Serve dunque un ritorno alla dimensione più autentica della moda, come ricordato anche da un altro creativo italiano: Giorgio Armani. A lanciare l’allarme in Italia era stato qualche settimana fa proprio lo stilista, che con la sua lettera aperta al sito WWD aveva denunciato da un lato il problema della sovrapproduzione di capi e dall’altro aveva invitato a un rallentamento della macchina della moda in modo da rivalutare e valorizzare la filiera. A distanza di pochi giorni, poi, Armani aveva annunciato di non voler sfilare a luglio nella cornice della digital week promossa dalla Camera nazionale della moda, ma di voler presentare le sue collezioni a settembre e di voler spostare la sua Armani Privé da Parigi a Milano. Quelle di Armani e Gucci non sono state però voci isolate. Prima di Alessandro Michele infatti anche Anthony Vaccarello, stilista di Saint Laurent, aveva deciso di dire addio al calendario parigino. “In queste circostanze ci è chiaro che la creatività non può essere forzata da una tempistica arbitraria ma dovrebbe essere libera di esprimersi nella forma, luogo e tempo che Anthony ritiene appropriati. Come abbiamo avuto modo di constatare dalle modalità in cui questa crisi è stata gestita in luoghi diversi del mondo, l’approccio ‘wait-and-see’ è stato meno vincente delle decisioni forti e chiare, dei regolamenti presi e comunicati dal principio”, aveva detto a WWD Francesca Bellettini, ceo dell’azienda e presidente della Chambre Syndicale de la Mode Féminine. Scelta simile anche quella di Zegna, che svelerà la collezione primavera-estate 2021 a luglio con un format virtuale.
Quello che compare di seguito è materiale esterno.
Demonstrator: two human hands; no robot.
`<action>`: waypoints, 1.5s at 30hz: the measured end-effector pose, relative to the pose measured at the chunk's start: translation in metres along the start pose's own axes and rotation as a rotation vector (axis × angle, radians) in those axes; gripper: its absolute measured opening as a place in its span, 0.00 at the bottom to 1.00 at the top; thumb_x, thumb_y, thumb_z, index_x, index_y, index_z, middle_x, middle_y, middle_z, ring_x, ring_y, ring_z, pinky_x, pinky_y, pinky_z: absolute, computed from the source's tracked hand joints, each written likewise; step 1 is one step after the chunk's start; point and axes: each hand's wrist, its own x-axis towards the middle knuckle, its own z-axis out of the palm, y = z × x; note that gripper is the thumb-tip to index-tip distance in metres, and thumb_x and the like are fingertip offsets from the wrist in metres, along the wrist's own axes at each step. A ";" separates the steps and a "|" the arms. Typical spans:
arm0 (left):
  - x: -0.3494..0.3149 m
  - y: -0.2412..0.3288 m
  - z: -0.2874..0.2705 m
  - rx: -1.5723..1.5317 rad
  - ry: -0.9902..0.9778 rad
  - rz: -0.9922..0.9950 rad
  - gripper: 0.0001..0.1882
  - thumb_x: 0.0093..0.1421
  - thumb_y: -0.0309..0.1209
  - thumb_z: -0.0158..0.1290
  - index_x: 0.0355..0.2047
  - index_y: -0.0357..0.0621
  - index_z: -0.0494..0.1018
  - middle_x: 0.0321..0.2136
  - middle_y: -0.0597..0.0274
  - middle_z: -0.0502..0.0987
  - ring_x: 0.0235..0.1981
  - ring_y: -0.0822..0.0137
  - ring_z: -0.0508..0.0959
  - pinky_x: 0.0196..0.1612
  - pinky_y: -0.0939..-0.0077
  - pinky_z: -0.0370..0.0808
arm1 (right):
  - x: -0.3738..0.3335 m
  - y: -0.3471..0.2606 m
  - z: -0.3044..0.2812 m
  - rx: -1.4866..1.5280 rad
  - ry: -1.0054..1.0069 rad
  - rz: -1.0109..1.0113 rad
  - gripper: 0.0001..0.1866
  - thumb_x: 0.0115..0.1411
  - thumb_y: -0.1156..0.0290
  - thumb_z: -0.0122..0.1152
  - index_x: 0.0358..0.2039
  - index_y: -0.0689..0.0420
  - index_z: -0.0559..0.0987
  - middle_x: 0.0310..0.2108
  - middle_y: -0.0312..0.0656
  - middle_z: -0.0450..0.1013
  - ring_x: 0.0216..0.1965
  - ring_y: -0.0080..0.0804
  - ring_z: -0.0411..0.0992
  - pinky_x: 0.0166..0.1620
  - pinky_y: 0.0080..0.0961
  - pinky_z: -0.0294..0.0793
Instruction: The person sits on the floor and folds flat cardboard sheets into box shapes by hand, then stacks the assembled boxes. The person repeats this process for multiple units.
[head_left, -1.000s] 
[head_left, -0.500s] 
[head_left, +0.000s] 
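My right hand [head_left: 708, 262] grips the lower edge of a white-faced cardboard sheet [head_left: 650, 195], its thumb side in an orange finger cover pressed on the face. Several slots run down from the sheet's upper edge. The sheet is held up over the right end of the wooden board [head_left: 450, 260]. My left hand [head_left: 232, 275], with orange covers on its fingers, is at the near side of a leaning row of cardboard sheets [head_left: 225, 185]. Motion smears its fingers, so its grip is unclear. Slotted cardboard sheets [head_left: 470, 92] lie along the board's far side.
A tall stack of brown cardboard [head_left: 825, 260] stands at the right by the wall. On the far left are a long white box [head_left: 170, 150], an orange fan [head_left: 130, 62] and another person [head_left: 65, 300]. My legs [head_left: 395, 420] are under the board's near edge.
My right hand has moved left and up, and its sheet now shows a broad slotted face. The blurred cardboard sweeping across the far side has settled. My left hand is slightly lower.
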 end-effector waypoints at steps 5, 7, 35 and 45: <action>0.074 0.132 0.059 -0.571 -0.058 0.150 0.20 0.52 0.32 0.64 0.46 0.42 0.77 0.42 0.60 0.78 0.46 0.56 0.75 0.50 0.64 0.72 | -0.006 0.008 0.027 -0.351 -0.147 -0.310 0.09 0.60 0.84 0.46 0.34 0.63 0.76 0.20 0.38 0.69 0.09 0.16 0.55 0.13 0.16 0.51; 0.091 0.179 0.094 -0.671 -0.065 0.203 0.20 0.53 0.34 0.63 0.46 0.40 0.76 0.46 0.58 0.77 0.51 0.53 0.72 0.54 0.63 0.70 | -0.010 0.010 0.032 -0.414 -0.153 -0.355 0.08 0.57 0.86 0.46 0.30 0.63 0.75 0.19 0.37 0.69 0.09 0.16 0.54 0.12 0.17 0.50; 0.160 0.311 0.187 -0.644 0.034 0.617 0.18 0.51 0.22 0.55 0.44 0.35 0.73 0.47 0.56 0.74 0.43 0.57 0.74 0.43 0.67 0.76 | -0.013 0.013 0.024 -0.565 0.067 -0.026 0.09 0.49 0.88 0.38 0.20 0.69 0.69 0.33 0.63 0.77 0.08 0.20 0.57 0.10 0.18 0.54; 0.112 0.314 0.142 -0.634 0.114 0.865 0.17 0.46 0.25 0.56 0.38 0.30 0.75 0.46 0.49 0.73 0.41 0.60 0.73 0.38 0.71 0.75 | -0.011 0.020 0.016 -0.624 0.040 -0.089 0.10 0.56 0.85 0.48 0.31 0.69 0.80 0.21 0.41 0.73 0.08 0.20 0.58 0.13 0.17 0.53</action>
Nel frattempo, altri nomi chiave dell’industria come Erdem, Dries Van Noten, Joseph Altuzarra e Proenza Schouler hanno firmato una lettera aperta in cui chiedono al sistema radicali cambiamenti tra cui lo spostamento della stagione autunno-inverno tra i mesi di agosto e gennaio e quella primavera-estate tra febbraio e luglio per mantenere un flusso più equilibrato delle consegne attenuando la frenesia imposta dalle esigenze di mercato, il ripensamento delle sfilate di moda e l’invito a utilizzare di più gli showroom digitali per indurre gli addetti ai lavori a limitare gli sprechi di tessuti.

Una moda più vicina ai consumatori, insomma, all’ambiente e alle nuove esigenze che lo scenario post Covid sta già iniziando a delineare, come confermano anche altre due autorità del settore, il Council of Fashion Designers of America e il British Fashion Council, che in un recente comunicato hanno offerto una serie di consigli per favorire la ripresa della moda dopo il lockdown e raccomandazioni su come genersre un sistema sostenibile per domani.